Monday, October 30, 2017

Terence - The Girl From Andros



Whatever a man sets his mind upon, Charinus, the firmness of his intentions will shape other people's opinion of him.

A Brief Sketch of What We Know About Terence: 

There is much lore when it comes to fabricating the life of Terence. His life is shrouded in mystery. Even the little we do know is all somewhat spurious and many have wondered if he even really existed. Suetonius begins his short biographical sketch saying that Publius Terentius Afer was born in Carthage and was the slave of the Roman senator Terentius Lucanus. (Lucanus has no other existence outside of this obscure reference so that is not super helpful.) Allegedly Lucanus was so blown away by the natural charm and good looks of his slave that he not only gave him a liberal education but also his freedom. 

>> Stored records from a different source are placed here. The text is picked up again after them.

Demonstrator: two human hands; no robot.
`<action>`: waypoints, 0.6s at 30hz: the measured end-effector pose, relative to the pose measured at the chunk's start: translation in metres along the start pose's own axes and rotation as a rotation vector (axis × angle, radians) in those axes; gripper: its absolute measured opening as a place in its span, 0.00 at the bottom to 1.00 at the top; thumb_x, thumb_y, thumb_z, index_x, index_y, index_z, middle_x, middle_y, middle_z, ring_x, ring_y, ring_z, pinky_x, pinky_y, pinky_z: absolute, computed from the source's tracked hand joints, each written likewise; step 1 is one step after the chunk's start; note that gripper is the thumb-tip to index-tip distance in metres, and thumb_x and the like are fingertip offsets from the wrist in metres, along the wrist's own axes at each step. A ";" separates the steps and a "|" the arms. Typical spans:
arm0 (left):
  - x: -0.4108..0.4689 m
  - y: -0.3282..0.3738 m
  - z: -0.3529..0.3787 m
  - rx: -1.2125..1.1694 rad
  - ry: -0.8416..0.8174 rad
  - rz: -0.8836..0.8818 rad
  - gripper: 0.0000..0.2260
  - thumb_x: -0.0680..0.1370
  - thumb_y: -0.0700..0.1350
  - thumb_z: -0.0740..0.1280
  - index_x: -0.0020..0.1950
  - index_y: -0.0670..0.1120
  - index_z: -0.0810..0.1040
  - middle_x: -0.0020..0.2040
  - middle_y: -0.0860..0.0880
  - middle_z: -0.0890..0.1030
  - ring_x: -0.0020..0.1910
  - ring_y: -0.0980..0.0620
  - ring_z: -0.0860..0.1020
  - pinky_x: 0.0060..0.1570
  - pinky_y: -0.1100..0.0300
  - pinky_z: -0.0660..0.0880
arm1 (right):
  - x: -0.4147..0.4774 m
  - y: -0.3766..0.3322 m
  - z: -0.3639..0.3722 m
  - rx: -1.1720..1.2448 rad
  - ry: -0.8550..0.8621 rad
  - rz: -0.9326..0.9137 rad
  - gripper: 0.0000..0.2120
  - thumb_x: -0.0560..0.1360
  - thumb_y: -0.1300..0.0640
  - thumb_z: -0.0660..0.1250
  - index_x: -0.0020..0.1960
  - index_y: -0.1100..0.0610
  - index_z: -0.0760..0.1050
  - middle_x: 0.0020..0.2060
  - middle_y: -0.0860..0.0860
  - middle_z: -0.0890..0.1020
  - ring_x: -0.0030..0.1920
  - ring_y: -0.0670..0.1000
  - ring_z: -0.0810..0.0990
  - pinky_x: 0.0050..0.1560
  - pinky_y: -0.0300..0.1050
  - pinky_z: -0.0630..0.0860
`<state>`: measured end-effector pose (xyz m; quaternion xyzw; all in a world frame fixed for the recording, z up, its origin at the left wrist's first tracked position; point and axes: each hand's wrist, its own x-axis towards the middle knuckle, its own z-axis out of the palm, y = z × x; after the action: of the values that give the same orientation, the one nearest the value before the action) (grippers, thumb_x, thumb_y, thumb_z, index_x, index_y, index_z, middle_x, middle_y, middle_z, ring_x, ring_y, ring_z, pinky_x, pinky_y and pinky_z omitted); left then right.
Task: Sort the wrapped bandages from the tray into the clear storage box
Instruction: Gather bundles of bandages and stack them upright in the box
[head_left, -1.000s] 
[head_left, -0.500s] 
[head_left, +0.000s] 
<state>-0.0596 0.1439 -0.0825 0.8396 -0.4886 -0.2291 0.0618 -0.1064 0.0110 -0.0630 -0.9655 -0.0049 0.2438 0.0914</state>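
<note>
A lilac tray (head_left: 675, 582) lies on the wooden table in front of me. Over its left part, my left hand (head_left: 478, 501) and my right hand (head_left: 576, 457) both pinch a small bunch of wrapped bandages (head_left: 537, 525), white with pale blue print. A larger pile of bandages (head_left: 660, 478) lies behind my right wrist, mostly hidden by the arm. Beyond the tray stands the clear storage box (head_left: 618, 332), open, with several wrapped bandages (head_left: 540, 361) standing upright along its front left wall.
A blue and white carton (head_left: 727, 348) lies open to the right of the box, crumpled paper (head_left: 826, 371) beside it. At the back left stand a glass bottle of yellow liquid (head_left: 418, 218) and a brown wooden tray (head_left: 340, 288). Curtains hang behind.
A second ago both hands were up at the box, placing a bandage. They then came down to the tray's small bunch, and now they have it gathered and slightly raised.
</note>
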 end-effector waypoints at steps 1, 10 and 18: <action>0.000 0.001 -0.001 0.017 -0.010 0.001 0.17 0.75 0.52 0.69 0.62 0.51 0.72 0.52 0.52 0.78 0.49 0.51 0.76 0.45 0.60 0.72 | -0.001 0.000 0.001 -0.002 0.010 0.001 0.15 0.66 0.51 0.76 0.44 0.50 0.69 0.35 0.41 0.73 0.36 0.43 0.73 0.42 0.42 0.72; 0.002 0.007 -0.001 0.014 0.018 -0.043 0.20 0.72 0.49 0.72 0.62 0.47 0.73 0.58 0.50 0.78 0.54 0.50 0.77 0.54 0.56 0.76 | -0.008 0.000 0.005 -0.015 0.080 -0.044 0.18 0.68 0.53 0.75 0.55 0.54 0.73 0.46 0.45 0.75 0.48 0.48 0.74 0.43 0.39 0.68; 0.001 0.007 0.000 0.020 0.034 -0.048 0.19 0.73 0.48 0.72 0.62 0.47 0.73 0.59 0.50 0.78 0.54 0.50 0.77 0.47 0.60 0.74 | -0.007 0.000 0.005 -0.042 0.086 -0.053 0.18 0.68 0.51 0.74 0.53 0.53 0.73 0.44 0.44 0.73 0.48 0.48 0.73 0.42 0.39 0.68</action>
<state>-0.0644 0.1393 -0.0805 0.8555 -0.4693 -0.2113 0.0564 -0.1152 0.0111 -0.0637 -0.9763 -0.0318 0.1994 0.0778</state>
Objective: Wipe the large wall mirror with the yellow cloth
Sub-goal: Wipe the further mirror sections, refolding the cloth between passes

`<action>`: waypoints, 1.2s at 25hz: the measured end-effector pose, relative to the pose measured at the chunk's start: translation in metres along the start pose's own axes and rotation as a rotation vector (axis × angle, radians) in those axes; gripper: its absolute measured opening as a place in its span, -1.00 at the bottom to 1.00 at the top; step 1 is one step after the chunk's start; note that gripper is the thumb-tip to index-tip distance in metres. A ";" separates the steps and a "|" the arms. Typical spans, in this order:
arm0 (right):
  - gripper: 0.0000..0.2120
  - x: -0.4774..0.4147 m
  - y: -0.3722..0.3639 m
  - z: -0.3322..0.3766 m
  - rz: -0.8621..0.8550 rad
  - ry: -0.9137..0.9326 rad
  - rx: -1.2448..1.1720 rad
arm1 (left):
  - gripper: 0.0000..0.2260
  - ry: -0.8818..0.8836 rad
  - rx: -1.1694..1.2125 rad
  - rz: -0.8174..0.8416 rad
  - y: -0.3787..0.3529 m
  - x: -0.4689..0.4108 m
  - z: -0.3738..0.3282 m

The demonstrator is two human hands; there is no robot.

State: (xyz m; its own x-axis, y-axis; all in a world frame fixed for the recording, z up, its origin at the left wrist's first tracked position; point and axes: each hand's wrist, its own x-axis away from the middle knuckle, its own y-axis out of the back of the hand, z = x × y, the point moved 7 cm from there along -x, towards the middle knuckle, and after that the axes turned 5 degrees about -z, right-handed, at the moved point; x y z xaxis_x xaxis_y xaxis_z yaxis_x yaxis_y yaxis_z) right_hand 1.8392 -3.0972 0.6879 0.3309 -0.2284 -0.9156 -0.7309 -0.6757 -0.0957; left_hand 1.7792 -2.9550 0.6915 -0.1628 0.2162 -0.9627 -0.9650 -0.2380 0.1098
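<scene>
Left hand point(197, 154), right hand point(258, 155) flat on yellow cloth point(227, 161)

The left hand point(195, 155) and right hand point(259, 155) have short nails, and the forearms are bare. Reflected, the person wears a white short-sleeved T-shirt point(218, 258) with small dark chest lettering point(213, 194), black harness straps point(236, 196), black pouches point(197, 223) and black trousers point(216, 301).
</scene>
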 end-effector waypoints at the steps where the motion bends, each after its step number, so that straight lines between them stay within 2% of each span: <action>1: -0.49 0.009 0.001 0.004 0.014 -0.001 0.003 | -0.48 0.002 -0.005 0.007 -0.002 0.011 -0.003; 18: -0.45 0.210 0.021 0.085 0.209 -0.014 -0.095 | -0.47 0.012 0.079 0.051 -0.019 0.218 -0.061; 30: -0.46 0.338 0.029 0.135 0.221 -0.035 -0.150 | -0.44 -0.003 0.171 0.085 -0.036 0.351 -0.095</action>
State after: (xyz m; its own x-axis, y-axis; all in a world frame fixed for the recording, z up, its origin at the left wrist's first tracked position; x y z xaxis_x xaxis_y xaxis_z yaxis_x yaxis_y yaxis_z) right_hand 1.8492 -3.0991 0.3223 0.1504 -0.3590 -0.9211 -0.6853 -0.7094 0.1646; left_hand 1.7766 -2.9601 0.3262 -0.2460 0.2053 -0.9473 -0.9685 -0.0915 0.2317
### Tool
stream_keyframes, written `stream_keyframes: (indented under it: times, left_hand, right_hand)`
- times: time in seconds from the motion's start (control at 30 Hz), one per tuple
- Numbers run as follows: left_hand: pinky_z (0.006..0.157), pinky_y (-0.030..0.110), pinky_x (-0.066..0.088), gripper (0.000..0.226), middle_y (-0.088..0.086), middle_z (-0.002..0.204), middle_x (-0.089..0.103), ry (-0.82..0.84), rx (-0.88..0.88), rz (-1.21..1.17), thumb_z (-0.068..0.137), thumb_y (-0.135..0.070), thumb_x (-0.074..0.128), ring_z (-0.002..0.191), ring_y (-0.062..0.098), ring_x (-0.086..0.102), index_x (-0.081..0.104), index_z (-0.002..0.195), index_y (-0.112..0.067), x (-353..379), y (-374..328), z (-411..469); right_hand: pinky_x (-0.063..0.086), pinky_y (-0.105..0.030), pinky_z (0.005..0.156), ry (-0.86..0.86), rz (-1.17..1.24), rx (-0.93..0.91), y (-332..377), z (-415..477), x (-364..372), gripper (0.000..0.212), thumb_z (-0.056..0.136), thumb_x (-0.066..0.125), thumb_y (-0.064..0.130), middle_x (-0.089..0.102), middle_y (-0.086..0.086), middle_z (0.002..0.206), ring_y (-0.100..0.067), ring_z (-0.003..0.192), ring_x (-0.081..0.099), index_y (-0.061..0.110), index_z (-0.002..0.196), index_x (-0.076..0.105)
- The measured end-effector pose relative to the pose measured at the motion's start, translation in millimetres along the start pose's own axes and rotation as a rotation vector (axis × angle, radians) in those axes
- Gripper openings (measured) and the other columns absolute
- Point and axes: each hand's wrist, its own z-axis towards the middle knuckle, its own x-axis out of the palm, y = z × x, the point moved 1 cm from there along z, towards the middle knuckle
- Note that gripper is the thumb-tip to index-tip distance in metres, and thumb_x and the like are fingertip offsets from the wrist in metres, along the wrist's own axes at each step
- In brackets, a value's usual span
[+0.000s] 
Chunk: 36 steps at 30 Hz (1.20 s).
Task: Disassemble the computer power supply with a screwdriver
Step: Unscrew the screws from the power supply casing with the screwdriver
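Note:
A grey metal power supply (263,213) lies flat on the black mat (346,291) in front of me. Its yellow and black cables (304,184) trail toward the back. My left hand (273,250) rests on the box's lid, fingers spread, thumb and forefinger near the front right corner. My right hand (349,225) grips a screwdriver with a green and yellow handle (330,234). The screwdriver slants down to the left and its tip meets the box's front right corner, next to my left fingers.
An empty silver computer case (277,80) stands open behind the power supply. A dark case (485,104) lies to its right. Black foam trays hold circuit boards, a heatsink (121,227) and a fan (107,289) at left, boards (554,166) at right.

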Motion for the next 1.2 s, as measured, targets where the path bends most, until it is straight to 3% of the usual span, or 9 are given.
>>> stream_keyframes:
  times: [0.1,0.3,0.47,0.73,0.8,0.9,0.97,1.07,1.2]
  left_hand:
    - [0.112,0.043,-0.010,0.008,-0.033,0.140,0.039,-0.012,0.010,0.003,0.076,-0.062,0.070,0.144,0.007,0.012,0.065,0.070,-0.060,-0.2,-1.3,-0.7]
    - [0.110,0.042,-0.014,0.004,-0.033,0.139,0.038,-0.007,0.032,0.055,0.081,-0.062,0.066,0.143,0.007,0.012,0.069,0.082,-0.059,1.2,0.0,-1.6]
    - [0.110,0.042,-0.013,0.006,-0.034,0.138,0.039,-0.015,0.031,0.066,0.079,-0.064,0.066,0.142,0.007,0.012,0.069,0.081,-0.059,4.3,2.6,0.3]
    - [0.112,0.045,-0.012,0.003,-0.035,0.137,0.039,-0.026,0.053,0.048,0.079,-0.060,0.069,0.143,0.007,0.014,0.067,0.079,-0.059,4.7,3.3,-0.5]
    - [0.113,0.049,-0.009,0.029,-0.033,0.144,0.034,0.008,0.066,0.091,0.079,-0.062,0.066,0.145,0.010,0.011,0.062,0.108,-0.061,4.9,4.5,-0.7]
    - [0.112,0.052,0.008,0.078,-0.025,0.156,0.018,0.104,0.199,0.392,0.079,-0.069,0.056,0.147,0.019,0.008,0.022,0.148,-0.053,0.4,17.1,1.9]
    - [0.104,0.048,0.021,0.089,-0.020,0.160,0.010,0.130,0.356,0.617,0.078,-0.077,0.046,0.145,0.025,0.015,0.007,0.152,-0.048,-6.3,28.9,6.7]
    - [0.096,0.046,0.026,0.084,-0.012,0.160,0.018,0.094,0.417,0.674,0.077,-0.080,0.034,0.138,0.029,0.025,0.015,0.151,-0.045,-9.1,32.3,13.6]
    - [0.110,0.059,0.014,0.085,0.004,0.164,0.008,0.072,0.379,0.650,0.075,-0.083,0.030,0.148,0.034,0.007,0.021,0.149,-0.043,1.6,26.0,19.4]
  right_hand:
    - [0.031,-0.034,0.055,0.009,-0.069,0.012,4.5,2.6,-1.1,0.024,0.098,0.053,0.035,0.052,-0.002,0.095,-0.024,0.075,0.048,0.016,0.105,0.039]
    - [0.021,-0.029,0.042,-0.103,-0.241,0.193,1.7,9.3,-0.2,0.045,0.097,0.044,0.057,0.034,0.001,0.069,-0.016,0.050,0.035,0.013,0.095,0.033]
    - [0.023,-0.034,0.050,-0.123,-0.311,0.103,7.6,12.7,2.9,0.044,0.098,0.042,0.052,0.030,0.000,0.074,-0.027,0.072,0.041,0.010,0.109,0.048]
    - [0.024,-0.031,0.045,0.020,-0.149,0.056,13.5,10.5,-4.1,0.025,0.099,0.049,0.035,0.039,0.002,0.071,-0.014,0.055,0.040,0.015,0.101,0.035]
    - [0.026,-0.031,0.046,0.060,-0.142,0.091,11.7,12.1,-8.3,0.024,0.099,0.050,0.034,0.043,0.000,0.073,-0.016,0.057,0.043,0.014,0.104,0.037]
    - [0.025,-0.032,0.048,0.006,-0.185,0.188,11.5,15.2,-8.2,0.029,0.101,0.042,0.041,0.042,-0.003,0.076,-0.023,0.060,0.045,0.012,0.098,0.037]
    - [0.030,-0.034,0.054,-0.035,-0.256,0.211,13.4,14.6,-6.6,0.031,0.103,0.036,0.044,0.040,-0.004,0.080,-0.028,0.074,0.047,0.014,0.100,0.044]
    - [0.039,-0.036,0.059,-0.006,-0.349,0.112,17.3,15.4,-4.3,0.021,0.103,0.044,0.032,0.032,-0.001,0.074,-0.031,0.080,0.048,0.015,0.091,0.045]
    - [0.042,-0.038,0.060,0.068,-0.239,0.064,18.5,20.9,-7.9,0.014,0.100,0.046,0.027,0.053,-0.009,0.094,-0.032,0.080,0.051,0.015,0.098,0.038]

This seems pretty straightforward, but then Suetonius goes on to say: 

“Some people believe he was a prisoner of war, but Fenstella shows this was quite impossible, since the dates of his birth and death both fall between the end of the Second Punic War and the beginning of the Third. Again, had he been captured by the Numidians or Gaetulians, he could not have come into the possession of a Roman master, as there was no trade between Italy and Africa until after the destruction of Carthage. He lived on intimate terms with many of the nobility, in particular with Scipio Africanus (minor) and Gais Laelius, who it is thought, were even attracted by his personal beauty; but Fenstella disproves this too, arguing that Terence was older than either of them.” 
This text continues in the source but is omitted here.